◆ What this task involves
Below this line is a set of entries; quote exactly the lines from the line that contains "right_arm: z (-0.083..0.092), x" to the line that contains "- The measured", both lines included.

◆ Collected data

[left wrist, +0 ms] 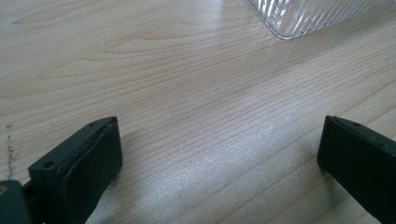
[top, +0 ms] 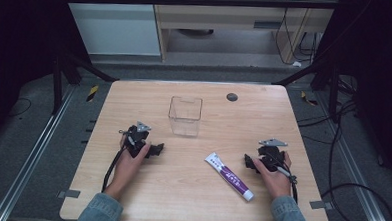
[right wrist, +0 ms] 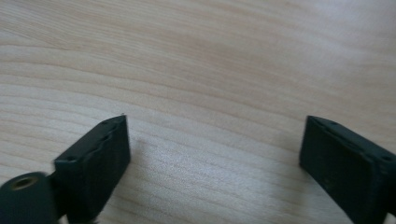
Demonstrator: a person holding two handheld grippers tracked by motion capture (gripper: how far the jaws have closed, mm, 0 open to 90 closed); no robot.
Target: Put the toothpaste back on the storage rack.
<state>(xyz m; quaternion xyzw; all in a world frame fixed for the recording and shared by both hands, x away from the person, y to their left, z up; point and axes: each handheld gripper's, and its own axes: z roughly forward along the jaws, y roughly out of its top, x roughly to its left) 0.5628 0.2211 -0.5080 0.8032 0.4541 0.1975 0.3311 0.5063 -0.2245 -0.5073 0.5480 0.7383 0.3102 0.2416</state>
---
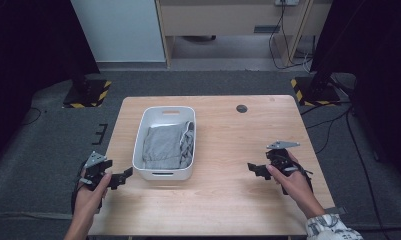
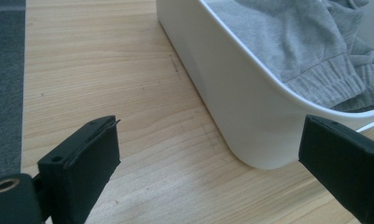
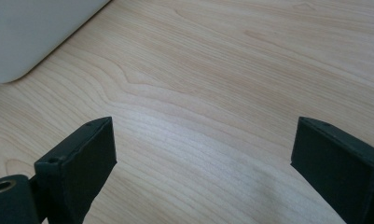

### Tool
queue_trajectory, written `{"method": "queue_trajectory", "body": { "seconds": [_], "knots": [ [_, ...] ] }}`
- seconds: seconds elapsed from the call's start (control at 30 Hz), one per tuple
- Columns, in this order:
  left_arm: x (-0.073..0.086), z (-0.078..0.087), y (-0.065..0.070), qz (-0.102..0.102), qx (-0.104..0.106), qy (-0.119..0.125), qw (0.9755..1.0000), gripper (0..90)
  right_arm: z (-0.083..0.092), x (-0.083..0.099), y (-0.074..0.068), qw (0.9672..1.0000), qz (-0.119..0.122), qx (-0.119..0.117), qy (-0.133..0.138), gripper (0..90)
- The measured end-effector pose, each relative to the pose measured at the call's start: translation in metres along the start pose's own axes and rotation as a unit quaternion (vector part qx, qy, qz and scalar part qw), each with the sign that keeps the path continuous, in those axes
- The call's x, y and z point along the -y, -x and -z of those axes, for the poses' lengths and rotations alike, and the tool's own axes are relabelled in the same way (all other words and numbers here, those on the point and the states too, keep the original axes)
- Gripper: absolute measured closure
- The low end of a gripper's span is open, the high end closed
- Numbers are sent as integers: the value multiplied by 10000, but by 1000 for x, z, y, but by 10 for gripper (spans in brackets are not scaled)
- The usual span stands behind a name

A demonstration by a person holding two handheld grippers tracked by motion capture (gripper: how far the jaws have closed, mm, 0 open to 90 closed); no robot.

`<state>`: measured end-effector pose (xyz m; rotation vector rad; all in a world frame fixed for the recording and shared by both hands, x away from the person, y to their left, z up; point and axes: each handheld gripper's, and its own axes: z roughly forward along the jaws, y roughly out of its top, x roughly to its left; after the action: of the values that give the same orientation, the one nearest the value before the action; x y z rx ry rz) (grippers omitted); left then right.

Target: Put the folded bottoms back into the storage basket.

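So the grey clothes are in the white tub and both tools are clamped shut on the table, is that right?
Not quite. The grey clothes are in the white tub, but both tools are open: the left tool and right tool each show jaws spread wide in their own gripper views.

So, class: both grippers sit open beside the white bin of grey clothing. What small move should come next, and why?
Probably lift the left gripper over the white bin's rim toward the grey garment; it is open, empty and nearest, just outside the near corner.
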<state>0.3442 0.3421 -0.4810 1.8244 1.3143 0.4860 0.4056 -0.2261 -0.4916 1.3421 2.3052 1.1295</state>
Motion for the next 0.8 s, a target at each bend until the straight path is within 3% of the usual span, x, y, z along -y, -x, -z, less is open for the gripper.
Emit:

◆ Written response
  right_arm: z (-0.083..0.092), x (-0.083..0.099), y (-0.074..0.068), qw (0.9672..1.0000), qz (-0.119..0.122), qx (-0.119..0.117), qy (-0.133..0.138), gripper (0..90)
- The measured end-effector pose, each relative to the pose measured at the call's start: translation in metres along the start pose's own axes and rotation as a unit quaternion (vector part qx, qy, qz and scalar part qw), each with the sign that keeps the path continuous, in those axes

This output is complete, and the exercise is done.